Only the lines from the first line of the material below to the line containing "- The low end", inclusive, should be copied, each exactly as written.

[[ Data below open ]]

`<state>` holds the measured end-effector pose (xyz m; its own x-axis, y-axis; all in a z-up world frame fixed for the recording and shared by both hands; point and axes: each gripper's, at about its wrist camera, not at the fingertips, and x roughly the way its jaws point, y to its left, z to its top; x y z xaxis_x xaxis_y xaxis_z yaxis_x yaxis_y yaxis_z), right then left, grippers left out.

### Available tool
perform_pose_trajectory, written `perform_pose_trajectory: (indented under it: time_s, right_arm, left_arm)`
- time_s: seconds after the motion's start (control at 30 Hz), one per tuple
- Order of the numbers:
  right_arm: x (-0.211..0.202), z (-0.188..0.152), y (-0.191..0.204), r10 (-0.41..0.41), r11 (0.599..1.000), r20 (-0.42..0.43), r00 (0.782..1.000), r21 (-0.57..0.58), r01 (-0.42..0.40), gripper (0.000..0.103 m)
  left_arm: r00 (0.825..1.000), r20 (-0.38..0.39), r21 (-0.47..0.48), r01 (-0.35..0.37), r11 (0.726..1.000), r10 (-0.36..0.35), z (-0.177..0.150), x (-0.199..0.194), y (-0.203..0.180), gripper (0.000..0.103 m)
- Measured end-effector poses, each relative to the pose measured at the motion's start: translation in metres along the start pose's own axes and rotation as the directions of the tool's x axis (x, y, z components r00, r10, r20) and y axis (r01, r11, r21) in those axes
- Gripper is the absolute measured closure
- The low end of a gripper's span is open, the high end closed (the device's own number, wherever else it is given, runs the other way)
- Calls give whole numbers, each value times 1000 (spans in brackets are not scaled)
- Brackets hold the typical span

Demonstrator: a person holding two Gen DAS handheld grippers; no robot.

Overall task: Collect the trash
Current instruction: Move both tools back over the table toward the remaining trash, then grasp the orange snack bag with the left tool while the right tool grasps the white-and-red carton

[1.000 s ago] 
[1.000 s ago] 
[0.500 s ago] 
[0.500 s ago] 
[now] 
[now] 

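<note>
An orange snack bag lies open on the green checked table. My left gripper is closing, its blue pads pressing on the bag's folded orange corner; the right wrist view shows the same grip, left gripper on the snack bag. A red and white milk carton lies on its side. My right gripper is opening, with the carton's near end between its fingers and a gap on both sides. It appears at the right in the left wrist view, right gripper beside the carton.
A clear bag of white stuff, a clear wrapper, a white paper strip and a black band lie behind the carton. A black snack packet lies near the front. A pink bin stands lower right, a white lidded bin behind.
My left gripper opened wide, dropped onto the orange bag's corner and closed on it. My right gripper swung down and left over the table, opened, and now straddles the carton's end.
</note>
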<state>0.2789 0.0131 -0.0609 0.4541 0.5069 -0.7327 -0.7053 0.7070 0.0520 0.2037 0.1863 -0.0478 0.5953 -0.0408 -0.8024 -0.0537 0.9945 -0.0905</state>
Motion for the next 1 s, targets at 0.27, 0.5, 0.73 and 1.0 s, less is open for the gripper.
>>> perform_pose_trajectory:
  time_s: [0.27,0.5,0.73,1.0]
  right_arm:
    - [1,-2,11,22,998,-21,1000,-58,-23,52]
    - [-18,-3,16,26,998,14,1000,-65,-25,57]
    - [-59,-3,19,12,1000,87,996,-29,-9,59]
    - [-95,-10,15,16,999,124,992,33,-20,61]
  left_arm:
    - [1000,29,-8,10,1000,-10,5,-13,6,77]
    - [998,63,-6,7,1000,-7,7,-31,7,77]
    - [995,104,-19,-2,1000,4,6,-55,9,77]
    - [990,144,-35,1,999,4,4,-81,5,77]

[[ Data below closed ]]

__Completed exercise__:
`<state>` holds the measured end-effector pose (xyz m; its own x-axis, y-axis; all in a z-up world frame fixed for the recording and shared by both hands; point and axes: each gripper's, at about its wrist camera, not at the fingertips, and x roughly the way its jaws point, y to its left, z to its top; x y z xaxis_x xaxis_y xaxis_z yaxis_x yaxis_y yaxis_z), right then left, grippers left out.

### Available tool
perform_pose_trajectory, written `perform_pose_trajectory: (indented under it: time_s, right_arm, left_arm)`
- time_s: seconds after the motion's start (control at 30 Hz), one per tuple
- Order of the numbers:
  right_arm: x (-0.211..0.202), z (-0.188..0.152), y (-0.191..0.204), r10 (-0.41..0.41), r11 (0.599..1.000), r20 (-0.42..0.43), r00 (0.782..1.000), r21 (-0.57..0.58), r01 (-0.42..0.40), gripper (0.000..0.103 m)
  left_arm: r00 (0.825..1.000), r20 (-0.38..0.39), r21 (-0.47..0.48), r01 (-0.35..0.37), r11 (0.726..1.000), r10 (-0.36..0.35), z (-0.177..0.150), x (-0.199..0.194), y (-0.203..0.180), gripper (0.000..0.103 m)
- Measured end-effector poses, each relative to the pose measured at the motion's start: translation in metres along the start pose's own axes and rotation as the directions of the tool's x axis (x, y, z components r00, r10, r20) and y axis (r01, r11, r21) in those axes
- Gripper is the absolute measured closure
- The low end of a gripper's span is open, the high end closed (the device's own number, wherever else it is given, runs the other way)

This answer is complete as written.